Task statement:
A word-for-word transcription of all the data is required.
>>
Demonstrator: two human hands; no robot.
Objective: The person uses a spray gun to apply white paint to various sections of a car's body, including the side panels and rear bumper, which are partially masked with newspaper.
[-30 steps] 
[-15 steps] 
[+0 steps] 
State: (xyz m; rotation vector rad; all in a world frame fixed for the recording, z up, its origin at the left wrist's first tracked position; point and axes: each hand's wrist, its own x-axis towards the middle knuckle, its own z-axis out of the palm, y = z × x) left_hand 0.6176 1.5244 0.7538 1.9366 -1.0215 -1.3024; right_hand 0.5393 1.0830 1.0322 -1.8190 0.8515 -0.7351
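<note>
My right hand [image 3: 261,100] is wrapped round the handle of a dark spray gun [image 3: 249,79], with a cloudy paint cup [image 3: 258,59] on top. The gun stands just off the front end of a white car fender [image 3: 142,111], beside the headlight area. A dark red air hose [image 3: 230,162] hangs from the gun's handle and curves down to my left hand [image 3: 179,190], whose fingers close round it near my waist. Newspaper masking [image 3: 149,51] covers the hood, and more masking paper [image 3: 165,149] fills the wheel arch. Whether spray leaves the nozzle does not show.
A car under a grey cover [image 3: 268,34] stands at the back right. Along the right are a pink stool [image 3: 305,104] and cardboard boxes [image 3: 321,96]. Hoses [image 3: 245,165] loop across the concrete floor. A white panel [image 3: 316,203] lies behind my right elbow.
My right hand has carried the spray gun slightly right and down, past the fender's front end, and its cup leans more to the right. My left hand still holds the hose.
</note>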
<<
Expected answer:
Demonstrator: two human hands; no robot.
Objective: The person uses a spray gun to apply white paint to various sections of a car's body, including the side panels and rear bumper, which are partially masked with newspaper.
[-30 steps] 
[-15 steps] 
[+0 steps] 
State: (xyz m; rotation vector rad; all in a world frame fixed for the recording, z up, its origin at the left wrist's first tracked position; point and axes: each hand's wrist, its own x-axis towards the middle knuckle, its own z-axis out of the palm, y = z × x) left_hand 0.6176 1.5244 0.7538 1.9366 -1.0215 -1.3024; right_hand 0.5393 1.0830 1.0322 -1.8190 0.8515 -0.7351
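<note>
My right hand [image 3: 261,100] is wrapped round the handle of a dark spray gun [image 3: 249,79], with a cloudy paint cup [image 3: 258,59] on top. The gun stands just off the front end of a white car fender [image 3: 142,111], beside the headlight area. A dark red air hose [image 3: 230,162] hangs from the gun's handle and curves down to my left hand [image 3: 179,190], whose fingers close round it near my waist. Newspaper masking [image 3: 149,51] covers the hood, and more masking paper [image 3: 165,149] fills the wheel arch. Whether spray leaves the nozzle does not show.
A car under a grey cover [image 3: 268,34] stands at the back right. Along the right are a pink stool [image 3: 305,104] and cardboard boxes [image 3: 321,96]. Hoses [image 3: 245,165] loop across the concrete floor. A white panel [image 3: 316,203] lies behind my right elbow.
My right hand has carried the spray gun slightly right and down, past the fender's front end, and its cup leans more to the right. My left hand still holds the hose.
</note>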

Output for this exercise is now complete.